| The problem |
Give back every line of the material exactly. Skip the pictures.

| Given data |
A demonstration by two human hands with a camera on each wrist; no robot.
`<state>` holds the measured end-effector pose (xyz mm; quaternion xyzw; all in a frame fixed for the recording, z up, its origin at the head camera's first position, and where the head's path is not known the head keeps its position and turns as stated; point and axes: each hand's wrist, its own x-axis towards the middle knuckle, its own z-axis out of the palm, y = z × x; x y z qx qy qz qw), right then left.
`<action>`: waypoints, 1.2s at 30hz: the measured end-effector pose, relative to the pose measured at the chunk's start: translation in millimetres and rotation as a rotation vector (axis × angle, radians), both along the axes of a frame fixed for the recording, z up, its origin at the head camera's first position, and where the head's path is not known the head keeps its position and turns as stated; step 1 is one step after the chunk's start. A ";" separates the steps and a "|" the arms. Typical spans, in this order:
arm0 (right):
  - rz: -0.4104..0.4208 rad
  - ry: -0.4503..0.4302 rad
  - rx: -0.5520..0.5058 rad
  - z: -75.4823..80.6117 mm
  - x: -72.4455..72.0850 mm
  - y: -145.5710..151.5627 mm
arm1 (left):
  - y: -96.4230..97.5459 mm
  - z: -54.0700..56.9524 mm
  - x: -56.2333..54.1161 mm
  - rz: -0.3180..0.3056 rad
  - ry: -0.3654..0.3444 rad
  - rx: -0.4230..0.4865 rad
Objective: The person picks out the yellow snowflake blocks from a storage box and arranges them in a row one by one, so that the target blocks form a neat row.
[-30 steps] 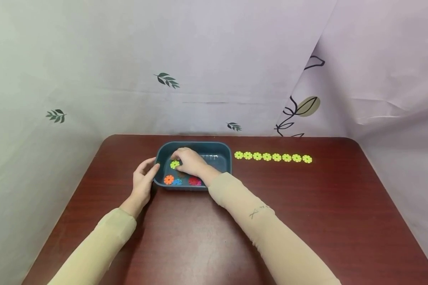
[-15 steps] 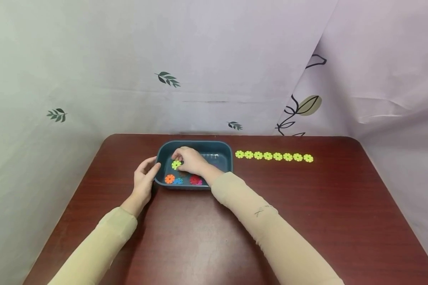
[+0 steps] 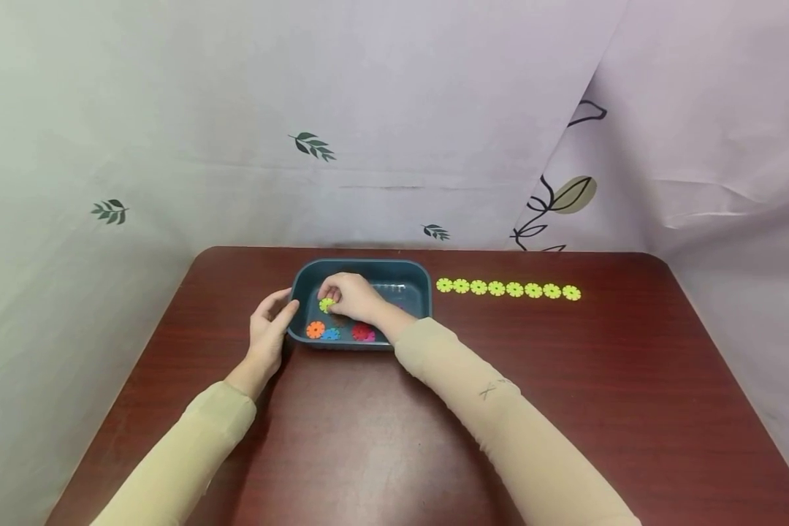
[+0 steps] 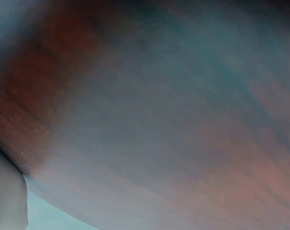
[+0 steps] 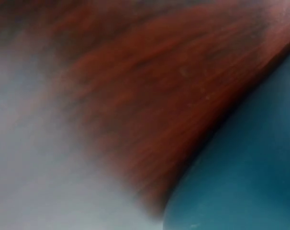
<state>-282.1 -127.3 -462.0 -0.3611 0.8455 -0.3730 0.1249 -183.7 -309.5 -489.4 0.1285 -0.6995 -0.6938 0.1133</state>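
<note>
In the head view, a dark blue rectangular plastic basin (image 3: 406, 299) stands near the table's far edge. My left hand (image 3: 267, 334) grips its left side, thumb at the rim and fingers along the outside. Inside the basin, my right hand (image 3: 351, 298) pinches a yellow-green flower-shaped disc (image 3: 326, 305) between thumb and fingers, which partly cover it. Toward the basin's near wall lie an orange disc (image 3: 315, 330), a blue disc (image 3: 331, 334) and a red disc (image 3: 361, 332) overlapping a magenta one. A brownish piece shows under the right hand.
Right of the basin, several yellow-green discs (image 3: 515, 289) lie in a straight row along the back of the brown wooden table (image 3: 361, 438). Pale patterned cloth (image 3: 381, 131) hangs behind and beside the table. Both wrist views are mostly blurred tabletop, with blue basin wall (image 5: 250, 177) in the right one.
The yellow-green disc in the basin now shows less of its face, tilted between the right fingers. Both hands and the basin otherwise stay put; the whole head view has shifted slightly.
</note>
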 end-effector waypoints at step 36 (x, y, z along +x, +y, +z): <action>-0.105 -0.171 -0.343 21.7 7.4 28.1 | 0.3 0.0 0.6 -0.002 -0.009 -0.029</action>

| Task solution |
A demonstration by two human hands with a camera on each wrist; no robot.
`<state>` holds the measured end-effector pose (xyz mm; quaternion xyzw; all in a frame fixed for the recording, z up, its origin at the head camera's first position, and where the head's path is not known the head keeps its position and turns as stated; point and axes: each hand's wrist, its own x-axis towards the middle knuckle, its own z-axis out of the palm, y = z × x; x y z qx qy qz qw), right then left.
`<action>`: waypoints, 1.2s at 30hz: the measured end-effector pose, relative to the pose measured at the chunk's start: translation in millimetres and rotation as a rotation vector (axis × angle, radians), both along the axes of a frame fixed for the recording, z up, its origin at the head camera's first position, and where the head's path is not known the head keeps its position and turns as stated; step 1 is one step after the chunk's start. A ";" separates the steps and a "|" the arms. Typical spans, in this order:
arm0 (right):
  - rz: -0.4104..0.4208 rad
  - ry: -0.4503..0.4302 rad
  - rx: -0.5520..0.5058 rad
  - z: -75.4823..80.6117 mm
  - x: -72.4455..72.0850 mm
  - y: -145.5710..151.5627 mm
arm1 (left):
  - y: -96.4230..97.5459 mm
  - z: -54.0700..56.9524 mm
  - x: -56.2333..54.1161 mm
  - rz: -0.3180..0.3056 rad
  - ry: -0.3654..0.3444 rad
  - rx: -0.4230..0.4865 rad
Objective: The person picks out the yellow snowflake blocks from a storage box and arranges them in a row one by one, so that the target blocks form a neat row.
[-30 steps] 
[-15 steps] 
[+0 steps] 
[+0 steps] 
[+0 steps] 
<state>-282.1 -127.3 -462.0 -0.3611 0.8455 -0.3730 0.1249 -183.7 -309.5 -489.4 0.1285 -0.6995 -0.6938 0.1133</state>
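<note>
In the head view, a dark blue rectangular plastic basin (image 3: 406, 299) stands near the table's far edge. My left hand (image 3: 267, 334) grips its left side, thumb at the rim and fingers along the outside. Inside the basin, my right hand (image 3: 351, 298) pinches a yellow-green flower-shaped disc (image 3: 326, 305) between thumb and fingers, which partly cover it. Toward the basin's near wall lie an orange disc (image 3: 315, 330), a blue disc (image 3: 331, 334) and a red disc (image 3: 361, 332) overlapping a magenta one. A brownish piece shows under the right hand.
Right of the basin, several yellow-green discs (image 3: 515, 289) lie in a straight row along the back of the brown wooden table (image 3: 361, 438). Pale patterned cloth (image 3: 381, 131) hangs behind and beside the table. Both wrist views are mostly blurred tabletop, with blue basin wall (image 5: 250, 177) in the right one.
The yellow-green disc in the basin now shows less of its face, tilted between the right fingers. Both hands and the basin otherwise stay put; the whole head view has shifted slightly.
</note>
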 end-effector waypoints at step 36 (x, y, z along +x, +y, +z): <action>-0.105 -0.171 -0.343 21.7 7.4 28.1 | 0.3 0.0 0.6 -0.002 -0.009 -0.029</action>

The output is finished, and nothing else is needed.